Al momento que escribo este artículo me encuentro en la terminal 2 del aeropuerto internacional de la Ciudad de México (CDMX). Regresar me costó, pero nunca había tenido un reencuentro tan entrañable.
La última vez que volé fue el 6 de mayo del 2020 cuando, se decía, nos encontrábamos en el peor momento de la pandemia por COVID–19. Por cuestiones de trabajo me vi en la necesidad de romper momentáneamente el confinamiento sanitario en el que llevaba ya dos meses y me dispuse a viajar “a la buena de Dios”. En aquel momento el aeropuerto estaba vacío. Recuerdo que tan solo había una banda para entregar las maletas de todas las llegadas nacionales. Fue, por decir lo menos, un escenario apocalíptico.
El día de hoy es diferente, el aeropuerto está rebosante. Los viajeros están dispuestos a salir, a disfrutar al lado de sus familias y, porqué no, a pasear un poco buscando la tranquilidad que desde hace tiempo se nos arrebató.
No voy a mentir, estoy un poco preocupado. He recibido observaciones y críticas de casi todos a mi alrededor: que si no debo volar, que es mejor viajar por carretera, que estoy poniendo mi vida y la de mis seres queridos en riesgo, etc. Las tomo en cuenta, pero no puedo entrar en pánico y frenar por completo mis actividades por el tiempo indeterminado que dure esta pandemia.
Es cierto, son momentos difíciles, pero hay casos, como el mío, en el que regresar al aeropuerto es la forma más segura para estar con quienes amas –después de la respectiva cuarentena, claro está. Así que decidí seguir las medidas sanitarias al pie de la letra y me aventé a renovar mi pasión por viajar.
Volver a ver el aeropuerto de la CDMX después de ocho meses fue un sueño.
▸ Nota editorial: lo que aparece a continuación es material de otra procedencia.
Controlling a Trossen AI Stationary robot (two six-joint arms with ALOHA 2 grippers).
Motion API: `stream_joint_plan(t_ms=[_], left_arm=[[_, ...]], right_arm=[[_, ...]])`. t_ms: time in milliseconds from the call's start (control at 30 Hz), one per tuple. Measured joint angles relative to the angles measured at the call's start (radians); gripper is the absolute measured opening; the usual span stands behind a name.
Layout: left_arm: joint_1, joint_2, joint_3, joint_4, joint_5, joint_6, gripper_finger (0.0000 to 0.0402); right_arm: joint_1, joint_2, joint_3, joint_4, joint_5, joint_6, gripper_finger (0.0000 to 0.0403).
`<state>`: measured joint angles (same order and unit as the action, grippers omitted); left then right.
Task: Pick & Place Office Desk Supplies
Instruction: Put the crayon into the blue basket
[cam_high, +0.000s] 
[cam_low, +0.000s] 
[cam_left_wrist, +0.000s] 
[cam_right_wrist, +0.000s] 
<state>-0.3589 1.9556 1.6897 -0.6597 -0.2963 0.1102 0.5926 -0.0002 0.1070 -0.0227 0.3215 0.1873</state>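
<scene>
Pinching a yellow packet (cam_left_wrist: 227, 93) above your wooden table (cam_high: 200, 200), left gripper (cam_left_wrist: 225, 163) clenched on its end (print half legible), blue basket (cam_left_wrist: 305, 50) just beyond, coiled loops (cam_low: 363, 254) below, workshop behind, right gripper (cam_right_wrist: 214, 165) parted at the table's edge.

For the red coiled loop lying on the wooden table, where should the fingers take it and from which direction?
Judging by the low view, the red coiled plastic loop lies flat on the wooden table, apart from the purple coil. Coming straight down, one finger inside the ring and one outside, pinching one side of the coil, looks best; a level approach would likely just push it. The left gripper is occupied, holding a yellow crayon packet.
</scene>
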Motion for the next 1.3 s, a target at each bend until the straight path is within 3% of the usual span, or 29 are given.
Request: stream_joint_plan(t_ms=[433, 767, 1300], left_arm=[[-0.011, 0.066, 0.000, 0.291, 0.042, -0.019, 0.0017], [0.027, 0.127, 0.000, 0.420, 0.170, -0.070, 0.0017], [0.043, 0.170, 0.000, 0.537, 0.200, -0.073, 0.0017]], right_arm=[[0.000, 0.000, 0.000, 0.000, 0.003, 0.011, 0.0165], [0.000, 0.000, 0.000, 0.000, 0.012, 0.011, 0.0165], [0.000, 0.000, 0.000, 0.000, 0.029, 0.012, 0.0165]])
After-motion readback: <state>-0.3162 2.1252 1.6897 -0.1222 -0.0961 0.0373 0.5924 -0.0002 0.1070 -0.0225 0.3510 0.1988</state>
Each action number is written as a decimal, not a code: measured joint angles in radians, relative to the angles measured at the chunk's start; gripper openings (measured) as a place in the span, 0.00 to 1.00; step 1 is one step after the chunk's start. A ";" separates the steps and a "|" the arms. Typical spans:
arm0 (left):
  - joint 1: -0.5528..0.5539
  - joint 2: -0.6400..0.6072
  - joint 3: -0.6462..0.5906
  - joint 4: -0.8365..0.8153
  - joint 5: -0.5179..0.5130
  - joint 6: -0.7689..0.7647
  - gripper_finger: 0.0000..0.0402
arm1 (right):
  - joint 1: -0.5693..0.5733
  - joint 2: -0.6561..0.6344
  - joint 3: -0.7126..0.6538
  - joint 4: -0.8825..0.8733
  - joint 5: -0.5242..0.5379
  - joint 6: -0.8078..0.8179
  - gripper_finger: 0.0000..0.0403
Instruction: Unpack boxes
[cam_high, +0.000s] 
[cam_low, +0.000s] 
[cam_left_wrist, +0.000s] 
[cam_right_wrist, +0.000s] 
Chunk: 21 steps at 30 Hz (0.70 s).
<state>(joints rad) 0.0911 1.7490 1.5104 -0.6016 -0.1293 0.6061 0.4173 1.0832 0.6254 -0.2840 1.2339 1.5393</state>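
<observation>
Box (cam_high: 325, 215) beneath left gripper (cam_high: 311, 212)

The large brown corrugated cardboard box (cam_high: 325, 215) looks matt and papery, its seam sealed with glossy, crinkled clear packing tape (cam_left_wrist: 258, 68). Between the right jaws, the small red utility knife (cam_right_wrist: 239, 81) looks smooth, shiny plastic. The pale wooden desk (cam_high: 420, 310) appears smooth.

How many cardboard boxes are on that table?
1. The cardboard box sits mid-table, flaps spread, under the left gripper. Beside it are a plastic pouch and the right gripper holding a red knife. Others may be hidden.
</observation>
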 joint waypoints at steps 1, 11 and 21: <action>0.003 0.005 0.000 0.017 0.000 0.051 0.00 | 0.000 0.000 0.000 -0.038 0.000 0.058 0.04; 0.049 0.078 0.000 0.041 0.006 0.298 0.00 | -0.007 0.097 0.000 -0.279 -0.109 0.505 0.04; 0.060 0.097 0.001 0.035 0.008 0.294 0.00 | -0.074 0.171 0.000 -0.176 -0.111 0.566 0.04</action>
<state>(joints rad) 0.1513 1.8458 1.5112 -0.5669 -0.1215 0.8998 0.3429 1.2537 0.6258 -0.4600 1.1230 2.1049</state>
El enorme árbol de navidad al centro de la rotonda de la terminal 2, los cientos de viajeros emocionados documentando maletas, el personal calmado y eficiente brindándonos certeza y seguridad. Darme cuenta que las prácticas han cambiado, pero el objetivo y los sentimientos no, me dio la esperanza de algún día, pronto, poder tomar un vuelo internacional y regresar “a las andadas”.
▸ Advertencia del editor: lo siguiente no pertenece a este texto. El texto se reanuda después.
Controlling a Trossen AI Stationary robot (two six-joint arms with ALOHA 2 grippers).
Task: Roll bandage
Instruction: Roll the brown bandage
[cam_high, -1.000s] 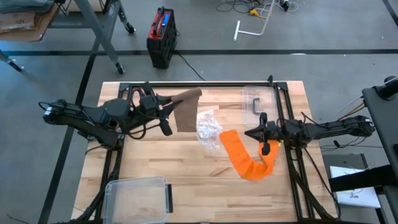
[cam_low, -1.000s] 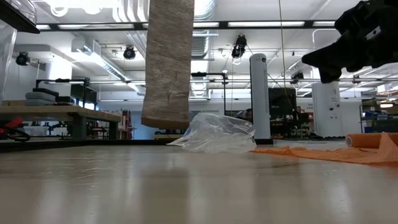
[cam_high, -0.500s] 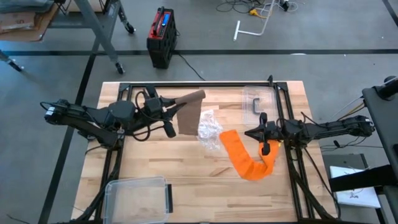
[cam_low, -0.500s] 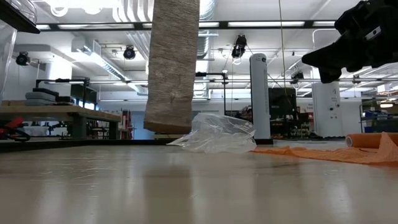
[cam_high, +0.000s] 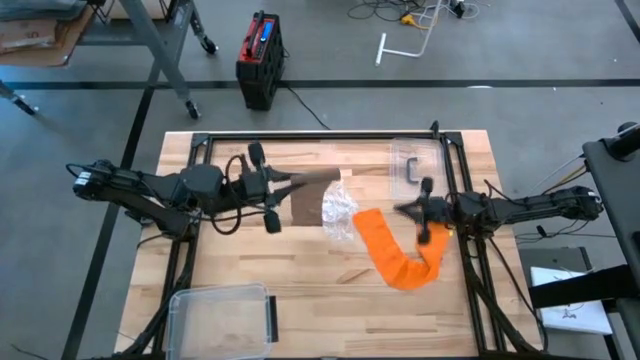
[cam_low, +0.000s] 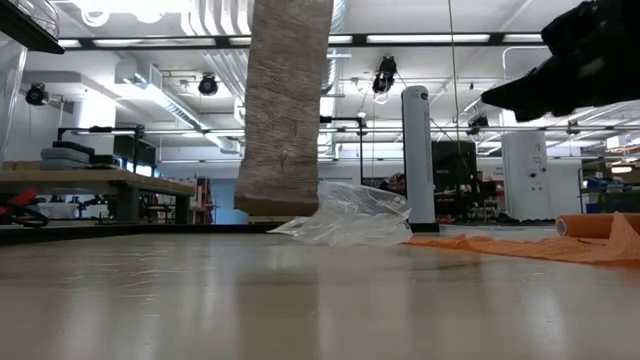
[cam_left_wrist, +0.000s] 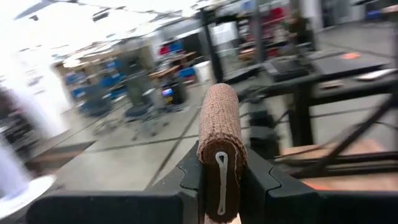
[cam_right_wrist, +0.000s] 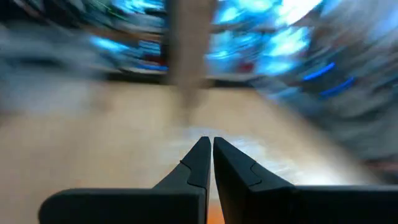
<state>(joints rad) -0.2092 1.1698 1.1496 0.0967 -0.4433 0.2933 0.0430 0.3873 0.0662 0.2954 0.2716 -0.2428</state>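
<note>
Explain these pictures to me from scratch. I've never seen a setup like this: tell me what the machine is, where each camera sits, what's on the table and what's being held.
This is a robot with two dark arms working at a wooden table.

One camera looks straight down, one sits at table height, and one rides on each arm's wrist.

The left claw is shut on a brown bandage, holding it up so it hangs down above the table, as the low view shows. The right claw is shut and empty, beside an orange bandage lying partly unrolled.

Also on the table are a crumpled clear plastic wrapper and two clear containers: one at the near edge, one at the far side.
</note>
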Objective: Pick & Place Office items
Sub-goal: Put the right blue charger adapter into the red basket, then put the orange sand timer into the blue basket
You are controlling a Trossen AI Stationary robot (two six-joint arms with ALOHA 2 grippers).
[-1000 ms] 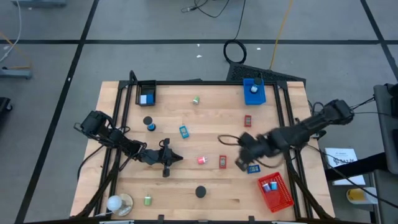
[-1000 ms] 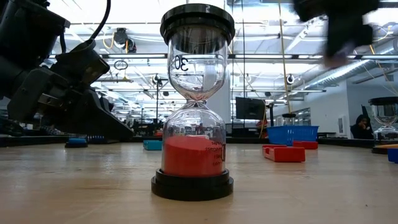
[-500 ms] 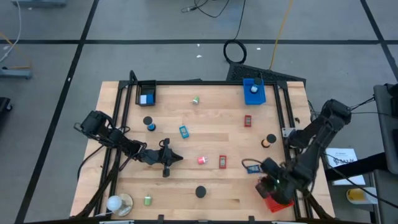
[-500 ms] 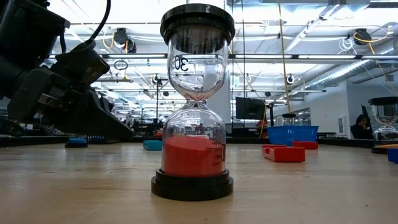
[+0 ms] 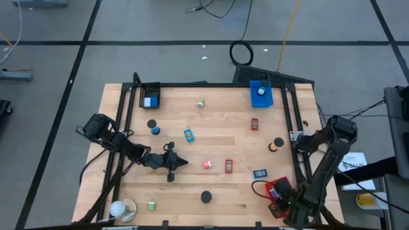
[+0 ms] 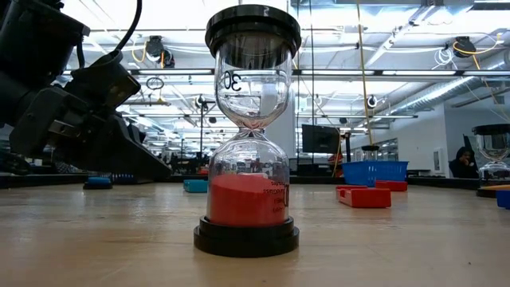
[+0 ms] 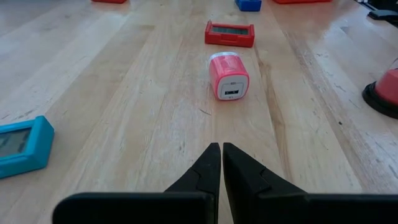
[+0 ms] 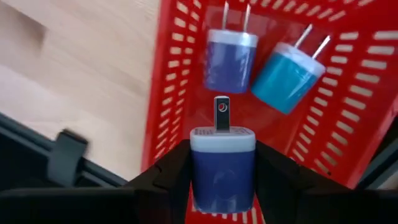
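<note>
We have swung our right end effector [image 8: 222,180] from mid-table to above the red tray [image 8: 348,118], and it is gripping a blue charger block [image 8: 222,168] over two chargers [image 8: 261,65] lying inside. Release looks next. Our left end effector [image 7: 221,163] is waiting closed, empty, near the pink charger [image 7: 228,76].

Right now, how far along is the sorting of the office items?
Done: two chargers lie in the red basket. In hand: the right gripper holds a third blue charger over that basket. To do: the pink charger, red block and teal block, among others, lie loose on the table; the left gripper waits shut near the pink charger.
</note>
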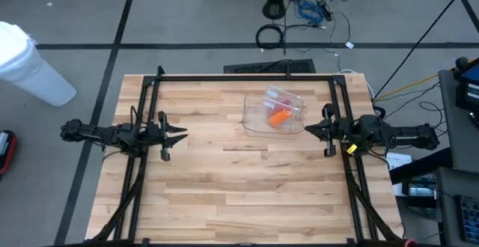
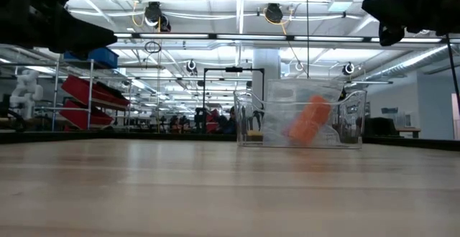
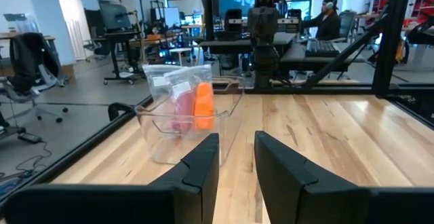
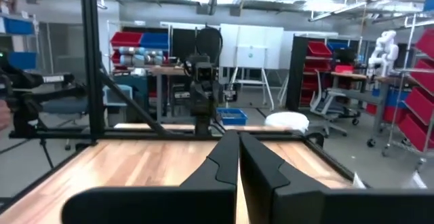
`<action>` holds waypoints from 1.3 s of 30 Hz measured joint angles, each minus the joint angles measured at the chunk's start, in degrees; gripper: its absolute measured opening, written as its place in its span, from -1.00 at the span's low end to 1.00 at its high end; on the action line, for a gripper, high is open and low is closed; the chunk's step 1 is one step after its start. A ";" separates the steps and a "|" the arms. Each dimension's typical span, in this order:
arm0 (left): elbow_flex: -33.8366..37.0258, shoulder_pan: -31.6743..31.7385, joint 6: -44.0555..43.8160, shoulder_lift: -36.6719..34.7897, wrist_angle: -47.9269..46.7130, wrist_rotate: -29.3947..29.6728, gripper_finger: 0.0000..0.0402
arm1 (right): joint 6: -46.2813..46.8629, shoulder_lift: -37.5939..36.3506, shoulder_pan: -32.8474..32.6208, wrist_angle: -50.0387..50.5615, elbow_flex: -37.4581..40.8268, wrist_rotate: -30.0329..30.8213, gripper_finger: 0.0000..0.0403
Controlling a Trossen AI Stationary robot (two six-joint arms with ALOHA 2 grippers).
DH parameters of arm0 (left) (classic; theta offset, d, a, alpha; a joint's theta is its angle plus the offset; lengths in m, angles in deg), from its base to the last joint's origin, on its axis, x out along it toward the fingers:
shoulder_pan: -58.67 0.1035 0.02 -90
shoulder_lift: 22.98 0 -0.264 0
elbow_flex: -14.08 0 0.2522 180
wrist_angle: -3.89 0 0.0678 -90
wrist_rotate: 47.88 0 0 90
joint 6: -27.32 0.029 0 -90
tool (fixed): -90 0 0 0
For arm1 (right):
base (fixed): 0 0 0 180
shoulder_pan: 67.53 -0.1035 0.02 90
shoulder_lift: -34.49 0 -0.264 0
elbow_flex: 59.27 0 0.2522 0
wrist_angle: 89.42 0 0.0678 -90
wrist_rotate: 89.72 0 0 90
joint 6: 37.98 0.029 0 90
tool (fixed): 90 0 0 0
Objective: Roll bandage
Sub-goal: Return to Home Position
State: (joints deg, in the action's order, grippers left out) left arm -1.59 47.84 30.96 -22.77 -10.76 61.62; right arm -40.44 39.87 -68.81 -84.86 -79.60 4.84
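A clear plastic container stands on the wooden table, right of centre toward the far edge. Inside it lie an orange roll of bandage and a pink item, apparently in clear bags. My left gripper hovers level at the table's left side, open, with nothing between its fingers, pointing toward the container. My right gripper hovers level at the right side, shut and holding nothing, just near of the container's right corner.
A black metal frame runs along the table's far edge and down both sides by the arm bases. A white cylinder stands on the floor beyond the left edge. Cables lie on the floor behind the table.
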 joint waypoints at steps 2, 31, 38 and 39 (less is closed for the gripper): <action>0.00 0.00 0.13 0.00 0.00 -0.18 -0.50 | 0.79 -0.94 0.42 -0.05 1.42 0.00 -1.00; -0.02 1.03 5.71 1.79 -0.79 -7.66 -0.50 | 1.69 -3.57 3.39 1.21 5.73 -3.45 -1.00; 0.33 4.47 3.32 1.81 -0.90 -16.31 -0.50 | -0.11 -3.55 3.42 2.35 5.73 -2.93 -1.00; 0.37 4.80 2.92 1.81 -0.92 -17.01 -0.50 | -0.34 -3.55 3.42 3.15 5.73 -2.93 -1.00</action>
State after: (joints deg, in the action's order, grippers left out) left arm -1.22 52.64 33.88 -20.95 -11.68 44.61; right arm -40.78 36.31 -65.40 -81.71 -73.87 1.91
Ahora tengo un vuelo programado al Perú, mismo que no sé si podré abordar. Llevo poco más de 11 meses esperando ese momento y para cuando llegue (si es que llega) llevaré cerca de 17. Como en todos los casos, la situación es incierta, pero no queda más que poner buena cara y soñar con el momento en el que pueda reunirme con amigos mientras me sorprendo con maravillas inimaginadas.
Por eso es que los invito a replantear su estado anímico. Sé que hay muchas opiniones y que los escenarios son poco alentadores, pero en la medida en la que sigamos las instrucciones del personal de salud pronto podremos volver a disfrutar de nuestras actividades acompañados de quienes amamos. ¡No desesperen! Yo, al igual que ustedes, siento que esta situación no tiene fin; pero saber que la vida me está dando la oportunidad de experimentar el cambio que –como sociedad– estamos dando, es una aventura que he decidido atesorar.
Veo la pandemia como un buen viaje, de esos que, sin darte cuenta, te ayudan a crecer, a conocer tus límites y tus fortalezas; de los que te acercan a las personas de manera espiritual y te hacen valorar todo lo que tienes y das por sentado. Es despertar cada mañana con la firme intención de aprovechar al máximo el día, pero sin llevar prisas. Es darme cuenta que lo que importa no es cuántas cosas hagas, sino la calidad con que las realices.
Así, debo de aceptar que vine esta mañana con miedo de contagiarme, de sentirme abrumado por tanta gente o de no poder reestablecer una conexión con la actividad que tanto amo. Resulta que sigo emocionado por la experiencia, que continúo disfrutando del tiempo de espera y que me sigue intrigando a dónde viajan las personas. ¡Confirmo que viajar es mi pasión y así pueda tan solo hacerlo un par de veces al año, es algo que jamás dejaré de disfrutar!